Actively restoring resilience in selectively logged tropical forests.

Published online
28 Aug 2019
Content type
Journal article
Journal title
Journal of Applied Ecology
DOI
10.1111/1365-2664.13262

Author(s)
Cerullo, G. R. & Edwards, D. P.
Contact email(s)
gcerullo95@gmail.com

Publication language
English
Location
Germany

Abstract

Huge tracts of tropical forest are selectively logged. Meanwhile, emerging global agendas are providing unprecedented incentives for large-scale restoration within human-impacted tropical forest landscapes. Whilst logged forests have high conservation value, their adoption within these agendas remains controversial. We review the value of restoring logged tropical forests for boosting economic and environmental resilience. Targeted interventions can recover depleted timber stocks, increase saleable carbon stores, and deliver employment and non-timber forest products (NTFPs) to local communities. Restoration has mixed outcomes for biodiversity but if it improves relogging practices and protects forests from conversion to agricultural plantations may have major positive impacts.

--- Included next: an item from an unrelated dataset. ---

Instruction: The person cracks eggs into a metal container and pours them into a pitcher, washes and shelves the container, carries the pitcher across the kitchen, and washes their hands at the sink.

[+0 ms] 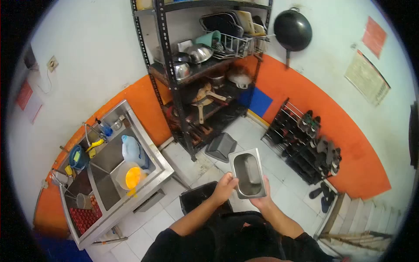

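Observation:
A rectangular stainless steel food pan [249, 172] is held up in front of my body, its open side facing me. Only a pale reflection shows on its inner wall. My left hand [225, 187] grips the pan's left rim near the lower corner, thumb over the edge. At the lower right, my right hand [263, 197] holds the pan from beside and beneath, with most of its fingers hidden behind the metal. Below my left hand is a black bin [192, 201] on the floor, partly covered by my arm.
To the left stands a double steel sink [152, 183] with a blue jug [132, 150], an orange-yellow scoop-like container [133, 178] and small red produce [84, 218]. A black shelf rack [174, 94] holds cookware. A shoe rack [279, 126] and stairs [355, 218] are at right.

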Demonstrator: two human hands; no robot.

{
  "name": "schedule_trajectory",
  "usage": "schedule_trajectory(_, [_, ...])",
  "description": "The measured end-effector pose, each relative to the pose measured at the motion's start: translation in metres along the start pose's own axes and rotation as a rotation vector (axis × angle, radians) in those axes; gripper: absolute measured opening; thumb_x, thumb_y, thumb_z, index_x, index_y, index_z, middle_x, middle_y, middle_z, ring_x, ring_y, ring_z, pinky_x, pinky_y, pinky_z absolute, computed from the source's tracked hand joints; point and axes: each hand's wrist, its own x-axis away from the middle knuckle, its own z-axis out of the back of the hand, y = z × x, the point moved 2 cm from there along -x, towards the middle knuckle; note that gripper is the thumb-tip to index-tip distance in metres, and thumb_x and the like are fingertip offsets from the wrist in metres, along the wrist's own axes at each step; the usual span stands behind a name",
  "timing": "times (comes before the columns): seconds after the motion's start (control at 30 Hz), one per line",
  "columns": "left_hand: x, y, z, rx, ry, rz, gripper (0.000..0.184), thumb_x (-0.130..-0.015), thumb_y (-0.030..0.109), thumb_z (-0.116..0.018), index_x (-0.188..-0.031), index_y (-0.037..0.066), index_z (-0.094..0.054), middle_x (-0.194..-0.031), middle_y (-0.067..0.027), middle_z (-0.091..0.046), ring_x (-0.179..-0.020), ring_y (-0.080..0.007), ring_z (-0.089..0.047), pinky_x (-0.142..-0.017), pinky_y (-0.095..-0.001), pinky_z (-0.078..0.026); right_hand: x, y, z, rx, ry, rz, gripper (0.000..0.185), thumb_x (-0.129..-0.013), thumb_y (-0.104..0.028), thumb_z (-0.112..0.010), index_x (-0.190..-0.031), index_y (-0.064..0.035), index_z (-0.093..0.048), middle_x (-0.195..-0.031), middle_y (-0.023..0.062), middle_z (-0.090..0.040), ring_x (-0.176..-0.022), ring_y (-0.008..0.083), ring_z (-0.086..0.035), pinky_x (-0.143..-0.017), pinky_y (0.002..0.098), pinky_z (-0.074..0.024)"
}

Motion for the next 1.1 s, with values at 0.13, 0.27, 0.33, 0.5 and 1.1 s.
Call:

We also examine socio-economic and political pathways for upscaling logged forest restoration and their incorporation into sustainable forestry, given political and commercial malaise on post-logging interventions. Spurring these transitions will require strong institutions, executed by policies that enable long-term concession licences and community land tenure, that leverage commercial involvement and payments for ecosystem services, and that optimise existing interventions. Research frontiers include: (a) validating the economic and technical feasibility of different interventions; (b) understanding how these interventions impact on synergies and trade-offs between ecosystem services, NTFPs, and biodiversity; and (c) identifying when to restore a logged forest. This requires establishing long-term experimental trials that jointly track environmental and socioeconomic outcomes. Synthesis and applications. Post-logging interventions can deliver various timber, carbon, socioeconomic and potentially biodiversity benefits but are underemployed and undervalued pantropically. Opportunities exist to optimise interventions by tailoring incentives, policies, and management to ecological and social circumstances. Governments, conservation bodies and the private sector must underscore restoration of production forests as a major future objective, including via greater adoption in global initiatives, including forest and landscape restoration under the Bonn Challenge and the Reducing Emissions from Deforestation and Forest Degradation (REDD+) agenda.